== Work task ==
The answer must be a bare number: the count of lines below that contain "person".
^^^^
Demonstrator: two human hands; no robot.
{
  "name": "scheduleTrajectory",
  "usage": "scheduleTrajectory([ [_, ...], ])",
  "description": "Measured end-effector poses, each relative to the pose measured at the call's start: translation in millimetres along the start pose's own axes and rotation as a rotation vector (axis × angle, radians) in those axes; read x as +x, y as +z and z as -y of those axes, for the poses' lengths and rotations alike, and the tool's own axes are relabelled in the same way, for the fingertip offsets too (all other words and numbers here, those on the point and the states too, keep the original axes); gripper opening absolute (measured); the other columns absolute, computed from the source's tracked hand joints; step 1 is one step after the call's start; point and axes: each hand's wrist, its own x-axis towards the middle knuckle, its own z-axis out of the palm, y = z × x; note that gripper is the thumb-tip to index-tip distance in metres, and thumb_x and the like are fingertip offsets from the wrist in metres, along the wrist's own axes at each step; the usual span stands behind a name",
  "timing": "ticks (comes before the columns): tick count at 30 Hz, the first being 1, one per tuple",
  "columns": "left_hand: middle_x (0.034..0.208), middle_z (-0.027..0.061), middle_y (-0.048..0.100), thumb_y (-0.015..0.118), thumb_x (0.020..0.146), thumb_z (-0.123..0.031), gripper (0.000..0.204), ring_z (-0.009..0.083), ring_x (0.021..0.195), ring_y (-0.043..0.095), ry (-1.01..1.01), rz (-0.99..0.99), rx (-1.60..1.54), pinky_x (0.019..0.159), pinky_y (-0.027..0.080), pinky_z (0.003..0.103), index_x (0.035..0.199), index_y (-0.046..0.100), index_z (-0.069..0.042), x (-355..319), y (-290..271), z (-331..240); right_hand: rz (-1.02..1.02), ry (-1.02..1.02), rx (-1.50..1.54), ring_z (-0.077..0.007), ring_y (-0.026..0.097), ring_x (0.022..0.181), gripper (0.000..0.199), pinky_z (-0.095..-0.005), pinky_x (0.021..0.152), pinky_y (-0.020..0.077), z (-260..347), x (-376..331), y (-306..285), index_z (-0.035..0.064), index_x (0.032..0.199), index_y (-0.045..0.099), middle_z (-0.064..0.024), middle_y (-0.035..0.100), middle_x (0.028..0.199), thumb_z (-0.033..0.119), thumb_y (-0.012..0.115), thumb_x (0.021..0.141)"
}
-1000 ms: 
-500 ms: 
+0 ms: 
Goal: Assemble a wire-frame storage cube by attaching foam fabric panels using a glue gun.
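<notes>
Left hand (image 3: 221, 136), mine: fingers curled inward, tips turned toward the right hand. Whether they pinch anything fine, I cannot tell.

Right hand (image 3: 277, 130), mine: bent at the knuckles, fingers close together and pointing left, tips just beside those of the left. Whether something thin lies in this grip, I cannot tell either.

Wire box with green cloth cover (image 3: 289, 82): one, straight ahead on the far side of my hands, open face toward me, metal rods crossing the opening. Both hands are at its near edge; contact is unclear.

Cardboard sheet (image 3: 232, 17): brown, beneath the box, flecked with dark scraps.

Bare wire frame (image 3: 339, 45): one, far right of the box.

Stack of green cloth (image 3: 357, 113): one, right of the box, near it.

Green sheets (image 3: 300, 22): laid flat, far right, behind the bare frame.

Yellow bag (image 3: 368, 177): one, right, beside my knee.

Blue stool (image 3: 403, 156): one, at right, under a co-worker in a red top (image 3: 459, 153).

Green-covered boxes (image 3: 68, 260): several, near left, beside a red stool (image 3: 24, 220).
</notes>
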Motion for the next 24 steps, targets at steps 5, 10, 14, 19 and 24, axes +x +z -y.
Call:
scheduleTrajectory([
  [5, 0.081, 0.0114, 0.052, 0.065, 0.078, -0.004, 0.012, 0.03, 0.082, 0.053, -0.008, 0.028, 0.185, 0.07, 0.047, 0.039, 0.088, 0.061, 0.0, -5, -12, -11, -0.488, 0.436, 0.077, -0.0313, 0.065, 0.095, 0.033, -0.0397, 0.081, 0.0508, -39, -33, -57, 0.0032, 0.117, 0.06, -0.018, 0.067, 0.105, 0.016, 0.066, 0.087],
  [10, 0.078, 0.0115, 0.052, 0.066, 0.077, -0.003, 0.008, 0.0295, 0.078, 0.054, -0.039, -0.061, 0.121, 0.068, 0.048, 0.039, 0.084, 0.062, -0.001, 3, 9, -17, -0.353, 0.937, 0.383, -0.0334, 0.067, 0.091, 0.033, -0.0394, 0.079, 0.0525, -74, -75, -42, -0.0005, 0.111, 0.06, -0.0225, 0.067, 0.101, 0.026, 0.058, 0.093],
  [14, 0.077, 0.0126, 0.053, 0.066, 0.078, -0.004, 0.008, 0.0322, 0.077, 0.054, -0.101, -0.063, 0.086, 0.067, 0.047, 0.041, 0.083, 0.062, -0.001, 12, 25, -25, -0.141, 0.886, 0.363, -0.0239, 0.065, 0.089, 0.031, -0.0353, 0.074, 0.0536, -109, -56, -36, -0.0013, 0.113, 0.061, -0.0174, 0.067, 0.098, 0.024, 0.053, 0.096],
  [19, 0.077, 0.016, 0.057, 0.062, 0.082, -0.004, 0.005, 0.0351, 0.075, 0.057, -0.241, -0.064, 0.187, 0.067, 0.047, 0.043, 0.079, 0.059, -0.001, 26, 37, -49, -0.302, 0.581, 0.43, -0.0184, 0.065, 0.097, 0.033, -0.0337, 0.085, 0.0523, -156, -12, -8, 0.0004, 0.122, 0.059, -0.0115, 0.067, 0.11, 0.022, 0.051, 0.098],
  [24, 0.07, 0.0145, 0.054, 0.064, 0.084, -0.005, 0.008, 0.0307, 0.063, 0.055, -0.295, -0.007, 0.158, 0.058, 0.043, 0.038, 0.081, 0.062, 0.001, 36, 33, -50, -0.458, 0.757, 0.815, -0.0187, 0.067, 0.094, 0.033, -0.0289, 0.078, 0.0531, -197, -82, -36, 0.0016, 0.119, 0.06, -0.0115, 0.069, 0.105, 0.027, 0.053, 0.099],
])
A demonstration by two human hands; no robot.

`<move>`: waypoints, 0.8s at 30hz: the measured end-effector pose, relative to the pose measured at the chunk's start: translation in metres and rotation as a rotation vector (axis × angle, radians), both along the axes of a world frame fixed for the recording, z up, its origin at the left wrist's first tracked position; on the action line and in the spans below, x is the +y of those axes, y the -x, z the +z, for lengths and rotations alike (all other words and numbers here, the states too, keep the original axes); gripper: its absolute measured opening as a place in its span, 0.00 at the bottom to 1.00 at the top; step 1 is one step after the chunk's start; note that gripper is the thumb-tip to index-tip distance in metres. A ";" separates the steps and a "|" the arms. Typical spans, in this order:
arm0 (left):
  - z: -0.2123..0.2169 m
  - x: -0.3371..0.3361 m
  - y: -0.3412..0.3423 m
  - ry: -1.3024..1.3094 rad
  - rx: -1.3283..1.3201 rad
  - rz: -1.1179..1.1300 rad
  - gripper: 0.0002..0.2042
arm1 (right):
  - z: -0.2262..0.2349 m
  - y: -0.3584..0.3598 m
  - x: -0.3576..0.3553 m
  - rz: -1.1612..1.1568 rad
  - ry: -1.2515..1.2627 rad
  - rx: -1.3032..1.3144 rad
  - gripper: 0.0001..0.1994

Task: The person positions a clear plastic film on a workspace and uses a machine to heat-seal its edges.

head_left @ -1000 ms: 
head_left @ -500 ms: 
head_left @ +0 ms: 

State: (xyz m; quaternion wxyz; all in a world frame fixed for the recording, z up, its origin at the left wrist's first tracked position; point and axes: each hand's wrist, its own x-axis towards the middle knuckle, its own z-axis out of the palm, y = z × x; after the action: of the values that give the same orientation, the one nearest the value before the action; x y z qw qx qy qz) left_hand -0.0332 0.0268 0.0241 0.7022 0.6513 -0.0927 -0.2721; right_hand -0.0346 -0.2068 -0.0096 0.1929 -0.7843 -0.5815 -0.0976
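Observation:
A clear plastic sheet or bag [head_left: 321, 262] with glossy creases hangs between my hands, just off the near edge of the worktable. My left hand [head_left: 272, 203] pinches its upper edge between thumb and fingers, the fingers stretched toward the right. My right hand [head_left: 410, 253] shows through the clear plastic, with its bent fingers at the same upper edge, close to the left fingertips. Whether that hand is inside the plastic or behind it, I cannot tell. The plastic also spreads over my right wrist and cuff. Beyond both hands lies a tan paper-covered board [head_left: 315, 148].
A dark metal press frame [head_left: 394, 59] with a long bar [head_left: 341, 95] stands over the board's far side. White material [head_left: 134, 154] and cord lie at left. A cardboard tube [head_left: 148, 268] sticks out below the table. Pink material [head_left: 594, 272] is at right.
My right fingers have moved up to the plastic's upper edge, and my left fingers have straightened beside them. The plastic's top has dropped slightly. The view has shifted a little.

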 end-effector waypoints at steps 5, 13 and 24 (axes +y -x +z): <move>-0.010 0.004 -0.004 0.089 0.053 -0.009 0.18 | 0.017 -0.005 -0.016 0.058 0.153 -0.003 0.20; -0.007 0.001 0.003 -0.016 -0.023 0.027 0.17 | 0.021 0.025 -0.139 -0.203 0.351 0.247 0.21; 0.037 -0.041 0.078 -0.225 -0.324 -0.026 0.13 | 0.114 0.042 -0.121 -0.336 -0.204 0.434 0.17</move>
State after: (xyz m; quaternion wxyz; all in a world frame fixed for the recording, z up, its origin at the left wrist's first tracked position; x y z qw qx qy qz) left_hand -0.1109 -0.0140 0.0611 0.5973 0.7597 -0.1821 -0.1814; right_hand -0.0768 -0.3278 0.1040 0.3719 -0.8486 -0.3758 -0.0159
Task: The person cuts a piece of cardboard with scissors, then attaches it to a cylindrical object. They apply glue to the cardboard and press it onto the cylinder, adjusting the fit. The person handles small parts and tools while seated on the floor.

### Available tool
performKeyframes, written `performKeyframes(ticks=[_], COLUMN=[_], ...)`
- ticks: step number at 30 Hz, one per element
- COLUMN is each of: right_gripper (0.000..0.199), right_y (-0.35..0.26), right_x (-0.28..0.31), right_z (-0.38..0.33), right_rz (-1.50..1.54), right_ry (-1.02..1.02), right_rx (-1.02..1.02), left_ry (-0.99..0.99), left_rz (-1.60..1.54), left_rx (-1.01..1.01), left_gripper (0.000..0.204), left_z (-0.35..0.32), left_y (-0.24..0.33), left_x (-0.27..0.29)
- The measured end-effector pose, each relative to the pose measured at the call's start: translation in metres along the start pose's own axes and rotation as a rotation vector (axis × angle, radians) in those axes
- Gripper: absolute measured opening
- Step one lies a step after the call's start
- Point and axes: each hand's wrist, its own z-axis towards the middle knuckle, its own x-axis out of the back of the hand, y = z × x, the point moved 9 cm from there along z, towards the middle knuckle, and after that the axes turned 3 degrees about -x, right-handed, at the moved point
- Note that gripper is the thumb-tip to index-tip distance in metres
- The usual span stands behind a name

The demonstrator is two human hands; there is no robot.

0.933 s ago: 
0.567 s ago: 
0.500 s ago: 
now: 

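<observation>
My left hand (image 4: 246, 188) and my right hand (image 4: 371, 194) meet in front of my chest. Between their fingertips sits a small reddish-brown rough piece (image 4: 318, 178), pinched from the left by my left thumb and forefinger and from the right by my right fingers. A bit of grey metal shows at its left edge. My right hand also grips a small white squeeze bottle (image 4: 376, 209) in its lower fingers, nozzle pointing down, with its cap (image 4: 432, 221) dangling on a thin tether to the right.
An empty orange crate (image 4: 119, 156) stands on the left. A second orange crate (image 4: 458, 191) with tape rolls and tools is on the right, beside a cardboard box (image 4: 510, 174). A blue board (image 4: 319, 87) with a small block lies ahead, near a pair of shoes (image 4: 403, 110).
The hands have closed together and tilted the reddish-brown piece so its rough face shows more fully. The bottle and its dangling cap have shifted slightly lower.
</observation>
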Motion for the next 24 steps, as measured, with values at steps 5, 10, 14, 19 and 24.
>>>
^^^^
== Answer to the problem ==
2